Data below:
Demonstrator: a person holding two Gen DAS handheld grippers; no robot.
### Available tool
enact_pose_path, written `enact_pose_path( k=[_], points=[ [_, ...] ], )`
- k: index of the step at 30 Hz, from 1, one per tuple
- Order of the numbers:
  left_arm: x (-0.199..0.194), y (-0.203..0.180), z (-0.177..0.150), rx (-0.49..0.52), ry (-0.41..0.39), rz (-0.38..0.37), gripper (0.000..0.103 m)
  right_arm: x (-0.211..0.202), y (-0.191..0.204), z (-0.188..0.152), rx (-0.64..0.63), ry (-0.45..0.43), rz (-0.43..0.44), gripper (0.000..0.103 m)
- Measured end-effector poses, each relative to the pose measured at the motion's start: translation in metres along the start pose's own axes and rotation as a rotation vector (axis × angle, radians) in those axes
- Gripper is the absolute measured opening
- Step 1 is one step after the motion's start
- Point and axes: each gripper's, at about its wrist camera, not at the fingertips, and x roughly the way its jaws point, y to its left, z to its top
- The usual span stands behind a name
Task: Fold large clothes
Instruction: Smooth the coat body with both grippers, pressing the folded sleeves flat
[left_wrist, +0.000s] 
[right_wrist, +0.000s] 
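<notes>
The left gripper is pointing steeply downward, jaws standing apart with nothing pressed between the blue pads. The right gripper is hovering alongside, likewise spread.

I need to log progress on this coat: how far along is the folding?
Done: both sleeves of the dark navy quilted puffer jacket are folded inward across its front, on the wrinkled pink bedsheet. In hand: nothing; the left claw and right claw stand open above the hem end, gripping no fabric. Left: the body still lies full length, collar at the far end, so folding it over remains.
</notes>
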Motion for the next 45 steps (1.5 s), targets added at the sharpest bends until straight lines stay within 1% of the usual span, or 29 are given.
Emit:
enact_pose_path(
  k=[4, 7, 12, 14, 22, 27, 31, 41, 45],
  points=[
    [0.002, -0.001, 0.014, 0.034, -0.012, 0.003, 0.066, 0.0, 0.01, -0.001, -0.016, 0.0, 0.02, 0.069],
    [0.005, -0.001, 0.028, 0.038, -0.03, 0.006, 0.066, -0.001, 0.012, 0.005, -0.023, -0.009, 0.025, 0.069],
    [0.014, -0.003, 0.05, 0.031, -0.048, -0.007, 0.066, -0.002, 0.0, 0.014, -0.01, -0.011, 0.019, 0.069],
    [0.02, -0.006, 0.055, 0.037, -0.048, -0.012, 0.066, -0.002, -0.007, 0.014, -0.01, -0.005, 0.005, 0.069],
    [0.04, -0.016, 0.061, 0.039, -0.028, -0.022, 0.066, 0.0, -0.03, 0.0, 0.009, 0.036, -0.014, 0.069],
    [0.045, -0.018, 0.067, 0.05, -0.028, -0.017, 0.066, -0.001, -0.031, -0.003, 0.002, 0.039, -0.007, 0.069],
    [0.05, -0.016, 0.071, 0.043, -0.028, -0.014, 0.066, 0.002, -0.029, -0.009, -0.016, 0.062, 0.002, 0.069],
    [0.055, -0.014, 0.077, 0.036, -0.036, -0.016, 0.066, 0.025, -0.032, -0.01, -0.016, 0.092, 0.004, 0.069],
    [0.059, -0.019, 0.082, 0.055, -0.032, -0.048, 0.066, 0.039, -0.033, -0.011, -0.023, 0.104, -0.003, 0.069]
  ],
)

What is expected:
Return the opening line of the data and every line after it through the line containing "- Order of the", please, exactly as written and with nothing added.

Response:
Demonstrator: a person holding two Gen DAS handheld grippers; no robot.
### Available tool
enact_pose_path, written `enact_pose_path( k=[_], points=[ [_, ...] ], )`
- k: index of the step at 30 Hz, from 1, one per tuple
- Order of the numbers:

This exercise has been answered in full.